Somehow everyone things there's a good man in Donovan who will do the right thing.  Even though he's a slave hunter.  Even though he's quite cruel to many people.  Honor keeps saying that she thinks there's the potential for a good man in him, but I assumed that was wishful thinking talking, except that the book never contradicted it.

And just as Donovan's unpleasantness is minimized, so is the physical brutality of slavery.  I guess it's just that everything is downplayed here--everything plays out at a very mild-mannered level, when I was really expecting more of a sense of the drama.  I mean, there are deaths and births and marriages and mourning here, but the tone is all very even and understated. 

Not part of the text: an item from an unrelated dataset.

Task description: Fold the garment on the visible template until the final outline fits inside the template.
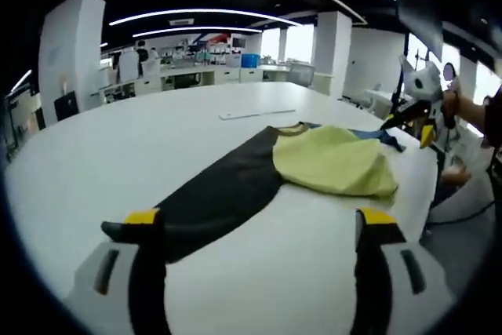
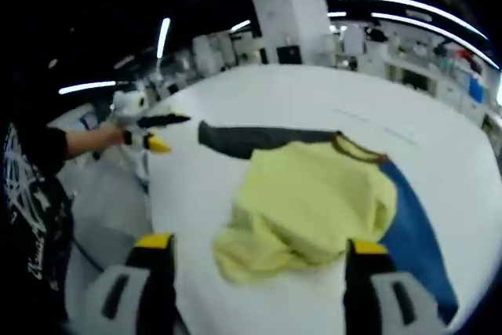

I guess I just wanted more from this book.  It wasn't bad; there just wasn't much there.  I'm really surprised that I've written so many words about what was missing.  And now, like I said, I really want to go read True Sisters for a fresh Sandra Dallas fix.  Or maybe reread Alice's Tulips, which I think is much closer to what I wanted The Last Runaway to be.

Look; I summed it up in one sentence after all.

3 comments:

Lianna Williamson said...

Interesting review. I must provide a counterview to your Jordan Catalano example, however! Maybe it's because I was already an adult when MSCL hit the air, but I never got the impression that any other character besides Angela regarded Jordan as deep and interesting. For me, that was always the deliciousness of the Jordan character: we can see so clearly that he really is just a dim, thoughtless, pretty boy, and that Angela is projecting thoughts and feelings onto him that he does not have. And what over-analytical and introspective teen girl hasn't done that? ;)

LibraryHungry said...

I never watched it when I was a teenager, and I always assumed that was what was going on with Jordan Catalano. Then I started watching it as an adult (my husband LOVES the show) and got to the episode where his English teacher is convinced that he's brilliant. I haven't watched the whole series, so maybe I misinterpreted that as how I was supposed to think of him.

Thank goodness I have Donovan as my new baseline of "what the heck do you mean he's deep?"

Kris said...

I didn't think anyone though Donovan was a good man underneath it all. Even Honor, when he said he'd change for her, was pretty skeptical when she really thought about it. I feel that perhaps it was just his hotness that distracts everyone from his awfulness (especially when you're not a target of said awfulness). Also, I've never seen MSCL ever, so the comparison is lost on me :)
One thing I did like was that Honor is so reserved, but at one point someone snaps her out of it by telling her how far escapees have come, and that she isn't the be all end all of the Underground Railroad. She's so insular that it seems to her that she can make or break something, but she realizes that she's just one link in a chain. To me, that was the moment that she realized that because she's not that important in this, she can her husband can indeed move away and find another life, one that suits them both, not just him.
I am also a sucker for how Chevalier writes. I find her very elegant.